The high surface-to-volume ratio and small dimension for mass and heat transfer endow microfluidic systems with unique capabilities to complete some reactions at significantly quicker rates. For example, Yan's team reported a voltage-controlled interfacial microreactor that can accelerate electrochemical reactions.47  This reactor is formed at the solution–air interface of the Taylor cone in an ESI emitter with a large (139 μm) orifice at a low ESI flow rate (a few tens of nl/min), which allows the continuous contact of the electrode and reactants right before leaving the Taylor cone and sprayed into air, while the reacting droplets emitted from the orifice are immediately detected by the MS, quickly enough to study the reaction mechanisms by detecting transient intermediates [Fig. 5(a)]. Compared to the corresponding bulk reactions, a roughly two-order acceleration in reaction rates was observed when this reactor was used for the electro-oxidative C–H/N–H coupling of DMA and PTA, as well as electrochemical derivatization of benzyl alcohol. Moreover, the authors discovered that the reaction acceleration was mainly at the interface of the Taylor cone rather than in the electrosprayed microdroplets. However, it is noteworthy that in some other reactions, the accelerated rate is indeed observed inside the droplets. Extensive investigations have suggested various mechanisms of the accelerated reaction rate, such as partial solvation of reactants (enthalpy effect), ordered orientation (entropy effect), fast diffusion, mixing, and solvent evaporation.48  Just to raise one example, using a droplet-assisted reaction platform, Kim et al. synthesized zeolite nanoparticles (ZSM-5) within 15 min, which would take several hours via bulk reactions.27  In addition to the enhanced mixing and heat transfer, which are considered responsible for the accelerated reaction, the authors observed that the aging of the synthesizing solution was much faster (20-min aging in the droplets equals 5 h in the bulk phase), which may affect the level of the crystallinity of the products.
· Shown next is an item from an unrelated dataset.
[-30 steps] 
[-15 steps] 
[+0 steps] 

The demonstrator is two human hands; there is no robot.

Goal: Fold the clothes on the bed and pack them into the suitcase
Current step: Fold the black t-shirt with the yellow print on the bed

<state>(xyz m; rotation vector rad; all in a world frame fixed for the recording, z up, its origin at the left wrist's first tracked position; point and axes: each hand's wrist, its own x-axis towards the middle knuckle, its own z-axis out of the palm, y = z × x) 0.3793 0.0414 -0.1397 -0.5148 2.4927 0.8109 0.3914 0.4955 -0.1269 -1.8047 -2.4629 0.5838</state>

Similarly, generally two-order faster kinetics than bulk solution synthesis was observed when Kim et al. used the droplet reaction platform to prepare representative MOF structures (e.g., HKUST-1, MOF-5, IRMOF-3, and UiO-66) via solvothermal approaches.49 

FIG. 5.

Microfluidic systems that accelerate reactions and provide new reaction routes. (a) Ketones and ester compounds synthesized by Dakin and Baeyer–Villiger reactions in catalysts-free aqueous microdroplets. Spontaneous oxidation process via hydroxyl radical combination has formed an intrinsic electric field at the air–water interface of the microdroplets, which makes many reactions more efficient and effective. Reproduced with permission from Cheng et al., Angew. Chem., Int. Ed. 59, 19862 (2020). Copyright 2022 John Wiley and Sons. (b) Droplet-based microfluidic strategy to synthesize CsPbX3 (X = Br) perovskite NCs. Velocity gradient of the carrier flow induces a recirculating flow inside each droplet to enhance the mixing of the precursors. Reproduced with permission from Kang et al., Chem. Eng. J. 384, 123316 (2020). Copyright 2020 Chemical Engineering Journal. (c) A digital microfluidic method for combinatorial chemical synthesis of peptidomimetics and related products. Digital microfluidic synthesis of peptide-based macrocycles is realized by using eighty-eight actuation electrodes to allow the formation of five products in parallel. Reproduced with permission from Jebrail et al., Angew. Chem. 122, 8807 (2010). Copyright 2010 John Wiley and Sons. (d) W/O miniemulsion and electrocoalescence ways to generate aqueous microdroplets in the microfluidic system. Voltage can be self-adjusted by alternating the integrated miniaturized actuators, providing effective and versatile control of the microdroplets and reactions within small dimensions. Hatton et al., Lab Chip 18, 1330 (2018). Copyright 2018 Author(s), licensed under the Creative Common Attribution (CC BY) License.

FIG. 5.

Microfluidic systems that accelerate reactions and provide new reaction routes. (a) Ketones and ester compounds synthesized by Dakin and Baeyer–Villiger reactions in catalysts-free aqueous microdroplets. Spontaneous oxidation process via hydroxyl radical combination has formed an intrinsic electric field at the air–water interface of the microdroplets, which makes many reactions more efficient and effective. Reproduced with permission from Cheng et al., Angew. Chem., Int. Ed. 59, 19862 (2020). Copyright 2022 John Wiley and Sons. (b) Droplet-based microfluidic strategy to synthesize CsPbX3 (X = Br) perovskite NCs. Velocity gradient of the carrier flow induces a recirculating flow inside each droplet to enhance the mixing of the precursors. Reproduced with permission from Kang et al., Chem. Eng. J. 384, 123316 (2020). Copyright 2020 Chemical Engineering Journal. (c) A digital microfluidic method for combinatorial chemical synthesis of peptidomimetics and related products. Digital microfluidic synthesis of peptide-based macrocycles is realized by using eighty-eight actuation electrodes to allow the formation of five products in parallel. Reproduced with permission from Jebrail et al., Angew. Chem. 122, 8807 (2010). Copyright 2010 John Wiley and Sons. (d) W/O miniemulsion and electrocoalescence ways to generate aqueous microdroplets in the microfluidic system. Voltage can be self-adjusted by alternating the integrated miniaturized actuators, providing effective and versatile control of the microdroplets and reactions within small dimensions. Hatton et al., Lab Chip 18, 1330 (2018). Copyright 2018 Author(s), licensed under the Creative Common Attribution (CC BY) License.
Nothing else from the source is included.